(What this task involves) From the data below, give the number of lines holding the word "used", with nothing else added.
** Records shown follows **
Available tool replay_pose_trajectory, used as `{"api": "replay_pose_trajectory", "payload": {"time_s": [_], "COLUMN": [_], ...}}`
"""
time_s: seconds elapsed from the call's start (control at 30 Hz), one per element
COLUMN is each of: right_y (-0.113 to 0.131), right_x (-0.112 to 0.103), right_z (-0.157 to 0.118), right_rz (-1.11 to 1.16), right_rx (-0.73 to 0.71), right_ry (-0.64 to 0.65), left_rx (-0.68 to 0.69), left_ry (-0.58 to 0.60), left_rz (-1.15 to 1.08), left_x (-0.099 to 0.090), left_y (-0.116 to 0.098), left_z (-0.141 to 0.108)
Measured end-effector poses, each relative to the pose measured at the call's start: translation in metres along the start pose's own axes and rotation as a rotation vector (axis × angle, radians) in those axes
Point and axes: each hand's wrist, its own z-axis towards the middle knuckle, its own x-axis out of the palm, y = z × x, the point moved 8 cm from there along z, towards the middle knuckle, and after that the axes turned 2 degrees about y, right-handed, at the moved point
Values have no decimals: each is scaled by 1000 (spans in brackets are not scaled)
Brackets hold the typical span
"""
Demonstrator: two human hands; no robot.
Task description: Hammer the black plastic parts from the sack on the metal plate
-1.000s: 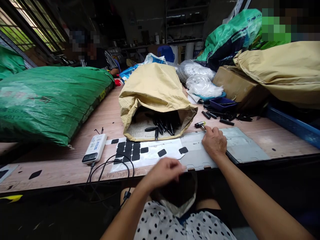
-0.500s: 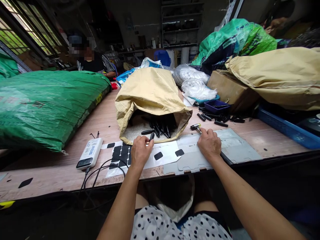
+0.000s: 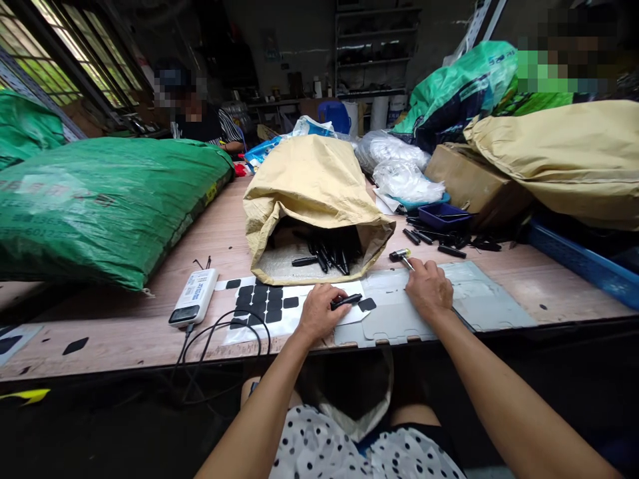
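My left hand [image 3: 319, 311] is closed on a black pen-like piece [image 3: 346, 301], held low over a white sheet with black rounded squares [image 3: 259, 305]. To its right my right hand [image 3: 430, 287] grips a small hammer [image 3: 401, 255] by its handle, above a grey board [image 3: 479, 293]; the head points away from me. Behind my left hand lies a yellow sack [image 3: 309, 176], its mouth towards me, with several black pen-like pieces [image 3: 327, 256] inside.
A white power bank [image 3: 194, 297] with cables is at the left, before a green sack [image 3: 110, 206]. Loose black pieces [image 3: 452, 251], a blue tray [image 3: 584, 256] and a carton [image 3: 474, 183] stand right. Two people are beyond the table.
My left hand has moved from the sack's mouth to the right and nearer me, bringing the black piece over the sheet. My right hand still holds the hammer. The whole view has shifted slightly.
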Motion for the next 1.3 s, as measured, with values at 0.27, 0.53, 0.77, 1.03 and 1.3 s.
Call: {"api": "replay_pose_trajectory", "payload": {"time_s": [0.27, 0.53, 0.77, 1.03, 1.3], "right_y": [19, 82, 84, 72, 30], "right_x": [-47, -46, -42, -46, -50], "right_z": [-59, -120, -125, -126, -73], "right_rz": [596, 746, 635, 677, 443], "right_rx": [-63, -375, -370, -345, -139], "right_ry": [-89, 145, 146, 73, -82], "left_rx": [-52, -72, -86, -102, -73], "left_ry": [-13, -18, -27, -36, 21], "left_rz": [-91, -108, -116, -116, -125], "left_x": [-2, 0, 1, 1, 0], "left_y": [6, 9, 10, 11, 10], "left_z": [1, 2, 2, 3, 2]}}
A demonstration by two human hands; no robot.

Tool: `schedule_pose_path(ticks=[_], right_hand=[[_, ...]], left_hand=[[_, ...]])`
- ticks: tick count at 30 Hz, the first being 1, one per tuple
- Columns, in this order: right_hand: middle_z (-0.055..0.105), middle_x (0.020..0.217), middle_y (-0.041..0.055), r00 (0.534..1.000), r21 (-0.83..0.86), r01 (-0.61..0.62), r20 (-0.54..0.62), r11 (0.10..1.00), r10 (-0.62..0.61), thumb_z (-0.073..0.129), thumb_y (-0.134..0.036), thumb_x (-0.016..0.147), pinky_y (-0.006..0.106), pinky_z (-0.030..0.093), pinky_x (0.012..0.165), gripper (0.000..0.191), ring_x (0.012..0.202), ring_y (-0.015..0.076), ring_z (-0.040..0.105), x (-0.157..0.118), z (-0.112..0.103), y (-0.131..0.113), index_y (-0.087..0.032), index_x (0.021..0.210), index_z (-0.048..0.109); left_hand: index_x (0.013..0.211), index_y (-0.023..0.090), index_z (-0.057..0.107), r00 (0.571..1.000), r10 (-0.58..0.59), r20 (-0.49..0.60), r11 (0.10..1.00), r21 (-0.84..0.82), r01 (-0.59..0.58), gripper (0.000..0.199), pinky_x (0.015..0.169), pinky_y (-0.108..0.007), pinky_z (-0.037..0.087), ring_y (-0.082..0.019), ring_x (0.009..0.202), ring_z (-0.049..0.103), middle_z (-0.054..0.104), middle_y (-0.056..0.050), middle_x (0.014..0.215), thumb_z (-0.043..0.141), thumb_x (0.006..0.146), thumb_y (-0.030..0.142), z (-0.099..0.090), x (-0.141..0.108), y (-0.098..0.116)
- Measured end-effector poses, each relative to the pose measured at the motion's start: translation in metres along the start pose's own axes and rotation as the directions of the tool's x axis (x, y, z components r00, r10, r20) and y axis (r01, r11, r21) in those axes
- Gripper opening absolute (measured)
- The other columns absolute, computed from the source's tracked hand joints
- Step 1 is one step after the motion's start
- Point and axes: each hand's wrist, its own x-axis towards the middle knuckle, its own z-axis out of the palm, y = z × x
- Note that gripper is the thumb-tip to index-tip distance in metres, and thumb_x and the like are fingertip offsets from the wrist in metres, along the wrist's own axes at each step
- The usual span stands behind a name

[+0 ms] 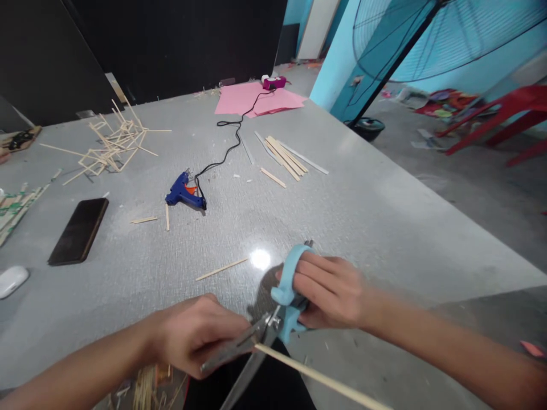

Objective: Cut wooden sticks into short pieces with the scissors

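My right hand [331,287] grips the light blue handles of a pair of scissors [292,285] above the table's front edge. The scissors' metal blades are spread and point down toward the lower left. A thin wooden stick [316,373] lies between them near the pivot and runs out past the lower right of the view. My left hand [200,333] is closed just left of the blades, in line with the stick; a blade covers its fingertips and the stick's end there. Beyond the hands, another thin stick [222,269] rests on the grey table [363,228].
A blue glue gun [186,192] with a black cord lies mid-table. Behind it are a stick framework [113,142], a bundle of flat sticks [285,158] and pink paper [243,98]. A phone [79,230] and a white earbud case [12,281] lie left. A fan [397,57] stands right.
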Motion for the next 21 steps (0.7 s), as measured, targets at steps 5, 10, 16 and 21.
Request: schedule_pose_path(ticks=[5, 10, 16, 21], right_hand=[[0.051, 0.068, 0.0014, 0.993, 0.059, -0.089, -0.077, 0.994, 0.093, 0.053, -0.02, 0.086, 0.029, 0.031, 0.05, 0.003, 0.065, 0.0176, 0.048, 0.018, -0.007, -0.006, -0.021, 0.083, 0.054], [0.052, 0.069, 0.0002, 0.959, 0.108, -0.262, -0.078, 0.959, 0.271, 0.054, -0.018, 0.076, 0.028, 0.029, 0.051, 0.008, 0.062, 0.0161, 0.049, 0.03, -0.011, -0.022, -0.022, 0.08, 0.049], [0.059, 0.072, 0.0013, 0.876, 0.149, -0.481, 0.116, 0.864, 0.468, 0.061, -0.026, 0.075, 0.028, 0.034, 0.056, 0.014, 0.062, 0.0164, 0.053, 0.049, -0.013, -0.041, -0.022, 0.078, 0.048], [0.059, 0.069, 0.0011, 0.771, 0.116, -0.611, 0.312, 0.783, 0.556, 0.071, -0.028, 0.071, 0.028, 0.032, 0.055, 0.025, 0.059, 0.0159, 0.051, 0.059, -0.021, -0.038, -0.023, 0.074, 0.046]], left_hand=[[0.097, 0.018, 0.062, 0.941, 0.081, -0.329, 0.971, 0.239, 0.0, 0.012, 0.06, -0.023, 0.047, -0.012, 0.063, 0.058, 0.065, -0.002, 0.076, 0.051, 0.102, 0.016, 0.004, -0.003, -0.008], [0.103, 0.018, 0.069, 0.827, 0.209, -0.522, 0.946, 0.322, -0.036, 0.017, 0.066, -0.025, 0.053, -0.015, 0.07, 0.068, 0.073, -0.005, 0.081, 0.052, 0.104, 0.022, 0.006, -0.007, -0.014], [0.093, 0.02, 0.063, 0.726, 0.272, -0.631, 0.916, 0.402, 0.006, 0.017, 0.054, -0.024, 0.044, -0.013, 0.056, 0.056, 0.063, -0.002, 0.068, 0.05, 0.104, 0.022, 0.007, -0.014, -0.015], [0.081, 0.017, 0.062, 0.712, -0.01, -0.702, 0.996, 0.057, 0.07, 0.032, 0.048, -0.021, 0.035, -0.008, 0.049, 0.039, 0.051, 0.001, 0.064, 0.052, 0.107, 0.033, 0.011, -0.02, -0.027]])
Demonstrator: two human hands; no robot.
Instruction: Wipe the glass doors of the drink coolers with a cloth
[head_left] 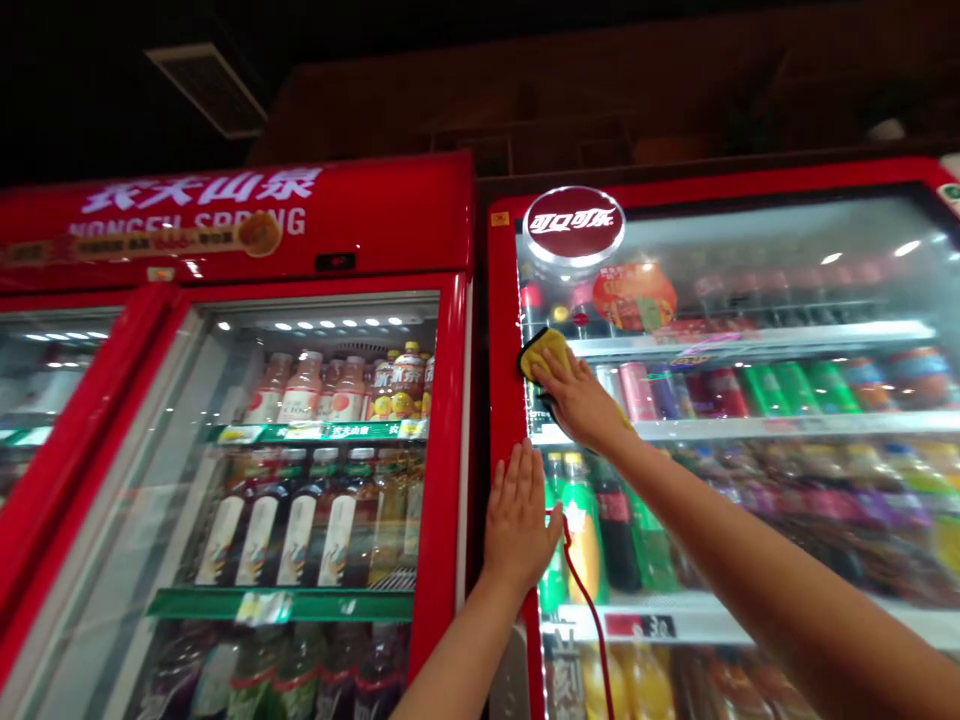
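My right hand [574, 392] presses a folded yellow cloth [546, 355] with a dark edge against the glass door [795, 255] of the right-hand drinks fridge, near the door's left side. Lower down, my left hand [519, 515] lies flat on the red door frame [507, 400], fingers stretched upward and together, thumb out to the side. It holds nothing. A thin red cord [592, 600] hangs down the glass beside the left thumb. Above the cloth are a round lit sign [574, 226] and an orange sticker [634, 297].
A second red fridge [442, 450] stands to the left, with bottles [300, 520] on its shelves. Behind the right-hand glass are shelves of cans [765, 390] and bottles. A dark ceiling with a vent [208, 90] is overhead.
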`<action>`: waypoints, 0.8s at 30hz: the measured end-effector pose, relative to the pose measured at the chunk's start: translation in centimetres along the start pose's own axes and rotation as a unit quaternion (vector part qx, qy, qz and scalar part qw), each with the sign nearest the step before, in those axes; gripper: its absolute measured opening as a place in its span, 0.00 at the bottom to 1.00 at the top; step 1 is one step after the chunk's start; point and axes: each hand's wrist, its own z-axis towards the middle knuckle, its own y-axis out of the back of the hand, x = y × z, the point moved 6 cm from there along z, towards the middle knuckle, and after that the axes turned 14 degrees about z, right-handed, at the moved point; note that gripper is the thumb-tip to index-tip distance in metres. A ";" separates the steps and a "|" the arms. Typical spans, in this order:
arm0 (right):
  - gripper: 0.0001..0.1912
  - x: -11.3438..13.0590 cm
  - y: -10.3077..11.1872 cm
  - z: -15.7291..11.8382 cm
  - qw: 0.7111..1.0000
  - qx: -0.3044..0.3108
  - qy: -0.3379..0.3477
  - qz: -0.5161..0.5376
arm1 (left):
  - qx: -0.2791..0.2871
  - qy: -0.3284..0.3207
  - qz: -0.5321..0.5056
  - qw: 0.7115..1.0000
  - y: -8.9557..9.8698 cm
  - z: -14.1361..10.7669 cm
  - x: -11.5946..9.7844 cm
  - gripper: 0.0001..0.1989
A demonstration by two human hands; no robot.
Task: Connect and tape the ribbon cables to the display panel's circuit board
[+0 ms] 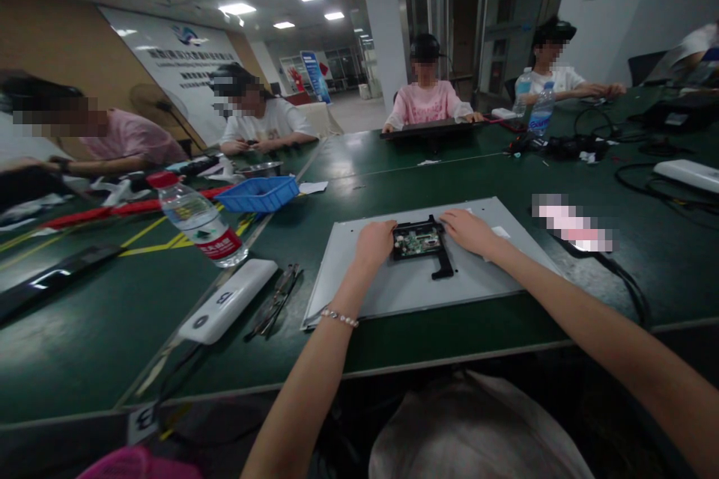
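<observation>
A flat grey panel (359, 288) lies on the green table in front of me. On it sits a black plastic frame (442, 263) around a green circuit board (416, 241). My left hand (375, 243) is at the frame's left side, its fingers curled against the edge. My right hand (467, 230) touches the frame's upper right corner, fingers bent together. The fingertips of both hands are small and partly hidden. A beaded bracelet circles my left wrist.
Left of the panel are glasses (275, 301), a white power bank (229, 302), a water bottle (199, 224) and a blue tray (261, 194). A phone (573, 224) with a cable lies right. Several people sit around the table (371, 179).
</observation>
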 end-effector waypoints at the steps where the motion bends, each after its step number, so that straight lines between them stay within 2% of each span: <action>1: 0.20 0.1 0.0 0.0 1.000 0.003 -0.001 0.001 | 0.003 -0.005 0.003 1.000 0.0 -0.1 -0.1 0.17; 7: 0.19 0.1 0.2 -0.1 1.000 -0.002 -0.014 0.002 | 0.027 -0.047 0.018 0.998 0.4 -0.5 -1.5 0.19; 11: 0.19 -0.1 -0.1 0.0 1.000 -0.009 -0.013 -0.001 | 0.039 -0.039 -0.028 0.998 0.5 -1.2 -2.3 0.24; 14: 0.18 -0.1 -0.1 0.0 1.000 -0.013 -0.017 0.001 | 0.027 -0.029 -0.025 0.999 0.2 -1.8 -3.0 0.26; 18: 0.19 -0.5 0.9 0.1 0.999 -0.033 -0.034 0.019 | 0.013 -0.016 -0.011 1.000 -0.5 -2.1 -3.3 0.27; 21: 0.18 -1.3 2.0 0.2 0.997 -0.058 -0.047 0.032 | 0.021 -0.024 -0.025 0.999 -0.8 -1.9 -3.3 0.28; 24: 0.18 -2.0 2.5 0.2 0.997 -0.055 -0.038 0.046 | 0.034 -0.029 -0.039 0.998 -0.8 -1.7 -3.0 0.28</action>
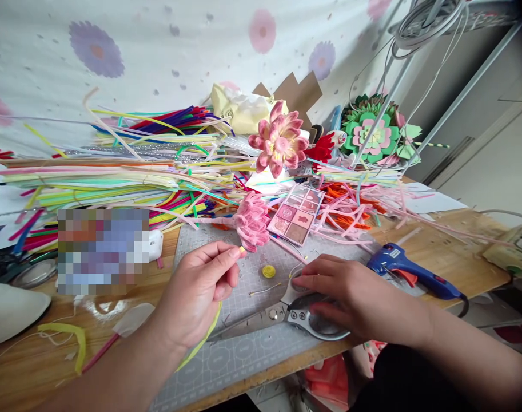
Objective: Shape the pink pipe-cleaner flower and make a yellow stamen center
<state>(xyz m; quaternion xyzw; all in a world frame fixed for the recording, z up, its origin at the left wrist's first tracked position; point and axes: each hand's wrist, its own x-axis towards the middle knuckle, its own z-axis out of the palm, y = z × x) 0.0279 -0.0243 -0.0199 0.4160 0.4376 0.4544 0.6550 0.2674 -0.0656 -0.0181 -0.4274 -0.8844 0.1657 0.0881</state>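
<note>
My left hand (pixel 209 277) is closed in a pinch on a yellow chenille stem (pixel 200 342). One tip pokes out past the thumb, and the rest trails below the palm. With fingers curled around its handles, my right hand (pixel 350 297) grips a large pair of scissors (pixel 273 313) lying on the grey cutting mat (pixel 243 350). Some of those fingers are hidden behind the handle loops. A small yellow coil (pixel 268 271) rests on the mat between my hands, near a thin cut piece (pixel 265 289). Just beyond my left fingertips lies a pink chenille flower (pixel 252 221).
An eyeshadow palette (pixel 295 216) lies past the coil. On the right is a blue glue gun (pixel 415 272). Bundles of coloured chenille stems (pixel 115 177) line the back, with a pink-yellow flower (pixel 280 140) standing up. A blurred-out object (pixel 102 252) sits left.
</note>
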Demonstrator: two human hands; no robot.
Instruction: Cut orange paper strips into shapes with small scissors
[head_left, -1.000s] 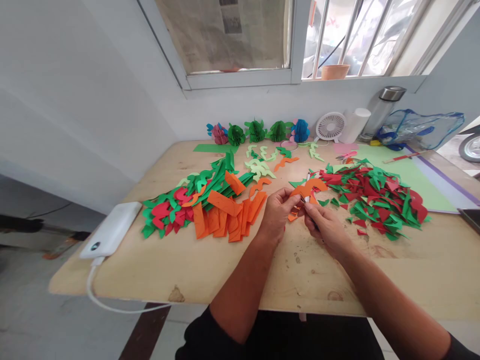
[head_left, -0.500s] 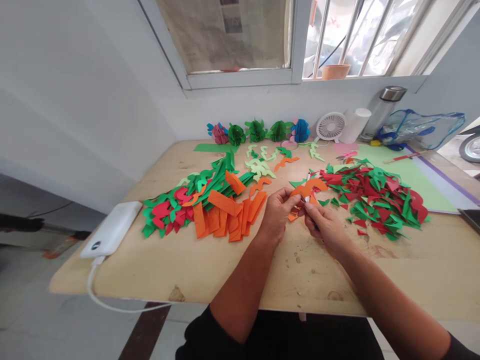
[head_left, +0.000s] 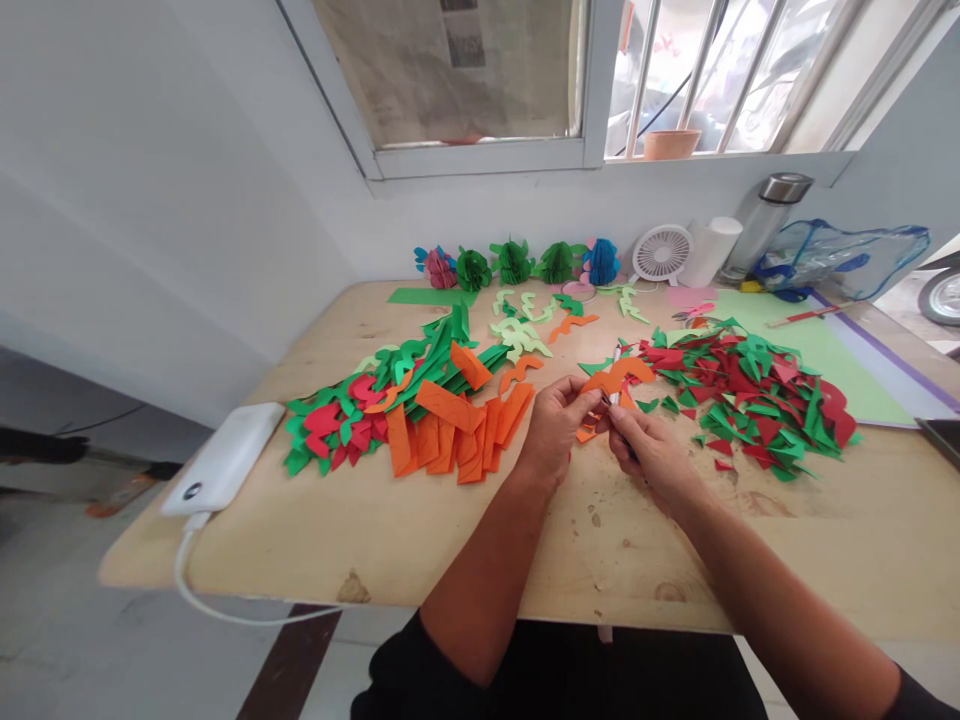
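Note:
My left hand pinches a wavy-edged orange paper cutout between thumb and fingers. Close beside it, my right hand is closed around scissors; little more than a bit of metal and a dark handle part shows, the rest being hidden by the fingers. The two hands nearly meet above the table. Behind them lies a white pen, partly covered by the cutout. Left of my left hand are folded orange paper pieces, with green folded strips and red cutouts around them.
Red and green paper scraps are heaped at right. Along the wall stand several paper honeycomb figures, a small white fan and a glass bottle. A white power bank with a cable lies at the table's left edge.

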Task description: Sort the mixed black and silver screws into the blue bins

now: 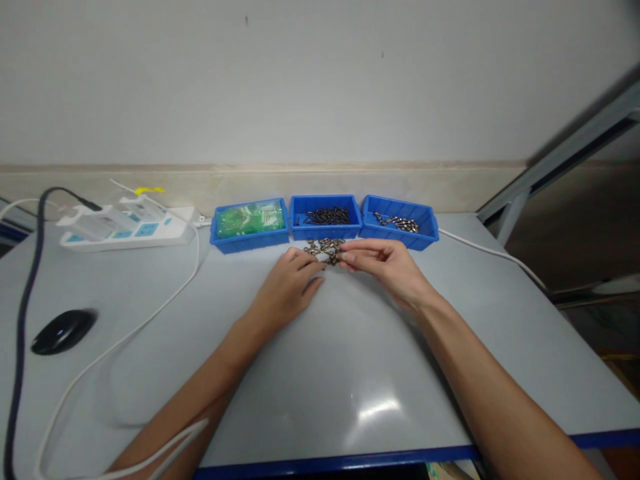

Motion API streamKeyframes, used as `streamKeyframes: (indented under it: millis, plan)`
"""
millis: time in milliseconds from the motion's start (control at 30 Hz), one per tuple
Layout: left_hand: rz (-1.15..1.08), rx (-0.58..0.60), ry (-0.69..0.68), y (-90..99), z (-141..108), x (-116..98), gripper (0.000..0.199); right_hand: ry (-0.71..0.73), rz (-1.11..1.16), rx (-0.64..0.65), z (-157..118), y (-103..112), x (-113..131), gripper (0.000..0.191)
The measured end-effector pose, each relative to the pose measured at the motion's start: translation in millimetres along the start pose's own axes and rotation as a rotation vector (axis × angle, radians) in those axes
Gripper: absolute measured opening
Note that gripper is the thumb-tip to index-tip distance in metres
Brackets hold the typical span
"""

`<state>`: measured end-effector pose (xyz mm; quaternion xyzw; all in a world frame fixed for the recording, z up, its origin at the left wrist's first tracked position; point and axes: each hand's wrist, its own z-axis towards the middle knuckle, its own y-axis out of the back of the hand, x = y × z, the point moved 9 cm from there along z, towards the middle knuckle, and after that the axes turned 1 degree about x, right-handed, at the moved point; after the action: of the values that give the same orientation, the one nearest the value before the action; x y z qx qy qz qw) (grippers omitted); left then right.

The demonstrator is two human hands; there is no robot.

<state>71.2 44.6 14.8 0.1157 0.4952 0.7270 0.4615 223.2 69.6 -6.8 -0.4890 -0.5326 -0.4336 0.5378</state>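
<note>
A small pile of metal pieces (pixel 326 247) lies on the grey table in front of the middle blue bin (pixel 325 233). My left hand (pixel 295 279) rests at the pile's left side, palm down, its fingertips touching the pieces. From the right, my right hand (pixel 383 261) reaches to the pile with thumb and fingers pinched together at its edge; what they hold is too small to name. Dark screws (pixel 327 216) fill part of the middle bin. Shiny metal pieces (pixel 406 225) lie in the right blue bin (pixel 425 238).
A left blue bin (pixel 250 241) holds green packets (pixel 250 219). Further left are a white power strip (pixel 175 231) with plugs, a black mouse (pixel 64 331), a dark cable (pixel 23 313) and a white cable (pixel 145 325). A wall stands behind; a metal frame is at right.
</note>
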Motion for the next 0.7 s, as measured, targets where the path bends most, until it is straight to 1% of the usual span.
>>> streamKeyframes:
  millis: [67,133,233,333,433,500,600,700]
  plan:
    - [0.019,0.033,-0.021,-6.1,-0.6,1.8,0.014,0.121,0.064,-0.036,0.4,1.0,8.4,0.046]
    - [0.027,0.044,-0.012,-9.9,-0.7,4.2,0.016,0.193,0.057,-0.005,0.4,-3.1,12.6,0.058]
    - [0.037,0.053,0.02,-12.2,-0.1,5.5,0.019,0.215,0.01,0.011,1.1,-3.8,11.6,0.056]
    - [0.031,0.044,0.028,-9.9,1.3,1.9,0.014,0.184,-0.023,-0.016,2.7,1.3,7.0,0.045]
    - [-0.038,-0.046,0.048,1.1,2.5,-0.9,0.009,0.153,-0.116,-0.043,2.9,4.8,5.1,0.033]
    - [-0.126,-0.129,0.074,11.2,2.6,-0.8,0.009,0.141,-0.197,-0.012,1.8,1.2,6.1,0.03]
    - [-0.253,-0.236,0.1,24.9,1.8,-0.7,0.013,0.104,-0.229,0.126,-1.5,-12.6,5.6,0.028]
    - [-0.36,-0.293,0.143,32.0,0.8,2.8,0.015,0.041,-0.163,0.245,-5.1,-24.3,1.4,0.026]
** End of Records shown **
(Answer to the exercise) 2